I know it’s bad form to start a post you can’t finish or even present in a reasonable fashion but I want to get this down before it slips away. I guess I could be watching the inauguration but I’d rather be sleeping. Then again I can’t stop thinking about Sue and Phil P. Two dear friends who have both died within the past months. Phil died this past summer of a heart attack and Sue died this past week from cancer. I was married in their home. A beautiful little mansion up on Interlaken Drive overlooking Portage Bay. A house that was always filled with people, music, food and drink. I house of a certain Southern gothic drama because Sue had her roots in the south although they were lifelong Seattle denizens. Phil was a genius who worked the last part of his life from home on some supercomputer project, often never getting out of his pajamas. He designed the machine that cut the tiles for the Space Shuttle Explorer exterior. I never knew that until it was mentioned at his funeral. He was too humble to ever brag about his accomplishments. He was a bluegrass musician who played with some big names but he never really talked about it. He and Sue had two beautiful children. The lovely red haired daughter Katie who was a bit of a fiddle prodigy herself, now married with two beautiful babies of her own. And the handsome Philip who I had a crush on when I was 39 and he was only 19…. I made out with him in the dining room one night after many drinks. He’s a grown man now, successful and still gorgeous. I always said if Sue knew she would have killed me with her bare hands. Now she will never know because she is gone. I want to post a picture here but my computer is not cooperating so it will have to wait.

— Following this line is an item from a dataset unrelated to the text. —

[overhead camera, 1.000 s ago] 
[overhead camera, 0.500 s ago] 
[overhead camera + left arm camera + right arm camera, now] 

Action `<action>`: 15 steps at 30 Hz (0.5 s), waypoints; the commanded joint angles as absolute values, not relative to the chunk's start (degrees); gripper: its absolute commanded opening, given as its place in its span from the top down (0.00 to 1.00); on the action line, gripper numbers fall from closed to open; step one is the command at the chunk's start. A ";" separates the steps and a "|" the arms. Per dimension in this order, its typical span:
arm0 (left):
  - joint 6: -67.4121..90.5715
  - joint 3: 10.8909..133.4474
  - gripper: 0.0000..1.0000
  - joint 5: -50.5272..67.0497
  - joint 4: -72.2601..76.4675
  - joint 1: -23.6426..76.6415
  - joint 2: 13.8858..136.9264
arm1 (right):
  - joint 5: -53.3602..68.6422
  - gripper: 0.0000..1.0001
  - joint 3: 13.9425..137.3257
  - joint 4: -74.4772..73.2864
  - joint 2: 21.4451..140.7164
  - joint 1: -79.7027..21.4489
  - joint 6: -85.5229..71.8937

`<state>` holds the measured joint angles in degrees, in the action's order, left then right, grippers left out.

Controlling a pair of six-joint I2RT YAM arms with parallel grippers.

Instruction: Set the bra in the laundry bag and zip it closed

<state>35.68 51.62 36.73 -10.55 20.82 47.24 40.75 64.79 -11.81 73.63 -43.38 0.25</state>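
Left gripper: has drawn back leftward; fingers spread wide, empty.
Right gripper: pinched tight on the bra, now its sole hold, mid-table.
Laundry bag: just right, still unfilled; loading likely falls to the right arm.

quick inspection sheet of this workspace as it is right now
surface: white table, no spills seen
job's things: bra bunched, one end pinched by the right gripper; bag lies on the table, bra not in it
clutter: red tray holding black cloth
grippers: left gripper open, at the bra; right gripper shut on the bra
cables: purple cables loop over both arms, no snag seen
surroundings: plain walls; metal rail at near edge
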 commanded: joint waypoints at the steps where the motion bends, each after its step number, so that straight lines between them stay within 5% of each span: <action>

I dated Sue’s brother Jeff for a while. Jeff is a fairly well known artist and sculptor. I will never forget Sue’s response to the news that we had paired up: “I give it three months….”   was her brutally honest take on it.  I think we made it about 6  months.  Jeff is still close in my heart. When I got married I was 4 months pregnant so couldn’t drink at the wedding but still I bought a very expensive bottle of champagne  to have one little toast but then forgot about it in the rush of the day. Lamenting the lost toast later to Sue she said “don’t worry, we’ll drink it when you get divorced..”  Again, speaking truth in her biting humorous way. Of course, the marriage didn’t last, but we drank the champagne before the divorce.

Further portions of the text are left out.